AIM OF THE EXERCISE: Each line below needs to be restated word for word.

(Items from a data source)
== == ==
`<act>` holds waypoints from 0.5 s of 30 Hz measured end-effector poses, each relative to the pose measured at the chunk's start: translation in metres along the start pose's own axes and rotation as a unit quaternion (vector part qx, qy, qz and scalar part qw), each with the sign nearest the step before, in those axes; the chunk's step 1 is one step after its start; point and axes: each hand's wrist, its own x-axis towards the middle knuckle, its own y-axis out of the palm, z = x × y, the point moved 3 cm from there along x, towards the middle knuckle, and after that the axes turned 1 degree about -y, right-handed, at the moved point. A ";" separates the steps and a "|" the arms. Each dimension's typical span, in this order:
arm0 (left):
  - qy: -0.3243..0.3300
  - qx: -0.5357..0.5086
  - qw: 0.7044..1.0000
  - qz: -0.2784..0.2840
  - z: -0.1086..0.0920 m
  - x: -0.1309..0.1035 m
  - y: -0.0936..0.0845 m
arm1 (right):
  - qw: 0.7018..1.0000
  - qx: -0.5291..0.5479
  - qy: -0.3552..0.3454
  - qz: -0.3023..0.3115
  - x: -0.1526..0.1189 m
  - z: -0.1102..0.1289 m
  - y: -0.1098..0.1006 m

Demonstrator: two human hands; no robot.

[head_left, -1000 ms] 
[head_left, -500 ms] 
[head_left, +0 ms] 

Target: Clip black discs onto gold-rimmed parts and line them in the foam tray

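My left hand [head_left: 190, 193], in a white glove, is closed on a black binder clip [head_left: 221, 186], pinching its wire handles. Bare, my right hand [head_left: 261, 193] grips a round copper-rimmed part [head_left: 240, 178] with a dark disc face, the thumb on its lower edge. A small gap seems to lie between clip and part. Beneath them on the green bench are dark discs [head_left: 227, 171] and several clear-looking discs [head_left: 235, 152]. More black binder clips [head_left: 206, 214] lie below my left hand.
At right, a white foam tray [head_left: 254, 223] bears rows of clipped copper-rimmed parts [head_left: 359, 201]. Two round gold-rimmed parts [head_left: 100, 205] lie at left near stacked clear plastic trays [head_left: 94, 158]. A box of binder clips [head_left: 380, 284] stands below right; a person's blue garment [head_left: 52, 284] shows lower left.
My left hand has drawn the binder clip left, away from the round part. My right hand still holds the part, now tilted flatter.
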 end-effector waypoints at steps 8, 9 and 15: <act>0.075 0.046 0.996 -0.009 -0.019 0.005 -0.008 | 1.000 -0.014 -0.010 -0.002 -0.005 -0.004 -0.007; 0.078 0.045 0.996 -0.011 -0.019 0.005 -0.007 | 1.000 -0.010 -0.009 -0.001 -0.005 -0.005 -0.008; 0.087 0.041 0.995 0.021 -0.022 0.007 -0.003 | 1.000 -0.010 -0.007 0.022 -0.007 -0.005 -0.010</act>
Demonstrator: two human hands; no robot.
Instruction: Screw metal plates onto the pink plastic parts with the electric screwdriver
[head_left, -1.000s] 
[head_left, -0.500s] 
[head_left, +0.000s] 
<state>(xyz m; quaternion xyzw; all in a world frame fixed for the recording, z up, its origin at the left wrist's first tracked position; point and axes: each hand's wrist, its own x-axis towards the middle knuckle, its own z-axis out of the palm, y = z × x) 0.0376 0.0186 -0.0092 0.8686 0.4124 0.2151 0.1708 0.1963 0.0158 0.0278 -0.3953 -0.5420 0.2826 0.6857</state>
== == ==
SOLUTION BELOW:
`<act>` holds waypoints from 0.5 s of 30 Hz measured end-effector poses, each relative to the pose measured at the chunk's start: translation in metres along the start pose's own axes and rotation as a unit quaternion (vector part qx, qy, qz and scalar part qw), each with the sign nearest the step before, in those axes; the chunk's step 1 is one step after its start; point and axes: each hand's wrist, its own x-axis towards the middle knuckle, its own y-axis out of the palm, z = x × y, the point moved 3 cm from there along x, towards the middle knuckle, and after that the axes turned 1 degree about -y, right-handed, at the moved point. A ";" separates the steps and a "|" the arms. Each dimension's typical span, in this order:
arm0 (left):
  - qy: -0.3243..0.3300
  - qx: -0.5357..0.5086
  - qw: 0.7044..1.0000
  - qz: -0.2784..0.2840
  - z: -0.1086..0.0920 m
  - x: -0.1309..0.1035 m
  - y: -0.0936..0.0845 m
arm1 (right):
  - qw: 0.7018..1.0000
  - qx: -0.5291..0.5479
  - qy: -0.3552..0.3454
  - qz: -0.3023..0.3115
  - x: -0.1526..0.1189 m
  - z: -0.1102..0.1289 m
  - y: -0.1098..0.1006 m

Demonstrator: two human hands; no robot.

[head_left, -1000 ms] 
[head_left, -500 ms] 
[head_left, +0 ms] 

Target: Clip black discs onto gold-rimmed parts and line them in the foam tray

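My left hand [head_left: 190, 193], in a white glove, is closed on a black binder clip [head_left: 221, 186], pinching its wire handles. Bare, my right hand [head_left: 261, 193] grips a round copper-rimmed part [head_left: 240, 178] with a dark disc face, the thumb on its lower edge. A small gap seems to lie between clip and part. Beneath them on the green bench are dark discs [head_left: 227, 171] and several clear-looking discs [head_left: 235, 152]. More black binder clips [head_left: 206, 214] lie below my left hand.
At right, a white foam tray [head_left: 254, 223] bears rows of clipped copper-rimmed parts [head_left: 359, 201]. Two round gold-rimmed parts [head_left: 100, 205] lie at left near stacked clear plastic trays [head_left: 94, 158]. A box of binder clips [head_left: 380, 284] stands below right; a person's blue garment [head_left: 52, 284] shows lower left.
My left hand has drawn the binder clip left, away from the round part. My right hand still holds the part, now tilted flatter.
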 end-effector waypoints at steps 8, 9 and 15: <act>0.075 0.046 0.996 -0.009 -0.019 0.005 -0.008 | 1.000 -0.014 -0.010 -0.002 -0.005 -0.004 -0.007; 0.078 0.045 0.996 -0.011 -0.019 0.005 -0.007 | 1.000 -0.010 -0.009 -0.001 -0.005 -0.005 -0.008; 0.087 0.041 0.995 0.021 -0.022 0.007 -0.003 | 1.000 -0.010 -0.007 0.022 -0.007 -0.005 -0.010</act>
Demonstrator: two human hands; no robot.
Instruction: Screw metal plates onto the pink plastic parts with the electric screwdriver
[head_left, -1.000s] 
[head_left, -0.500s] 
[head_left, +0.000s] 
<state>(xyz m; quaternion xyzw; all in a world frame fixed for the recording, z up, its origin at the left wrist's first tracked position; point and axes: each hand's wrist, its own x-axis towards the middle knuckle, its own z-axis out of the palm, y = z × x) 0.0376 0.0186 -0.0092 0.8686 0.4124 0.2151 0.1708 0.1963 0.0158 0.0278 -0.3953 -0.5420 0.2826 0.6857</state>

Response complete; there is no more output.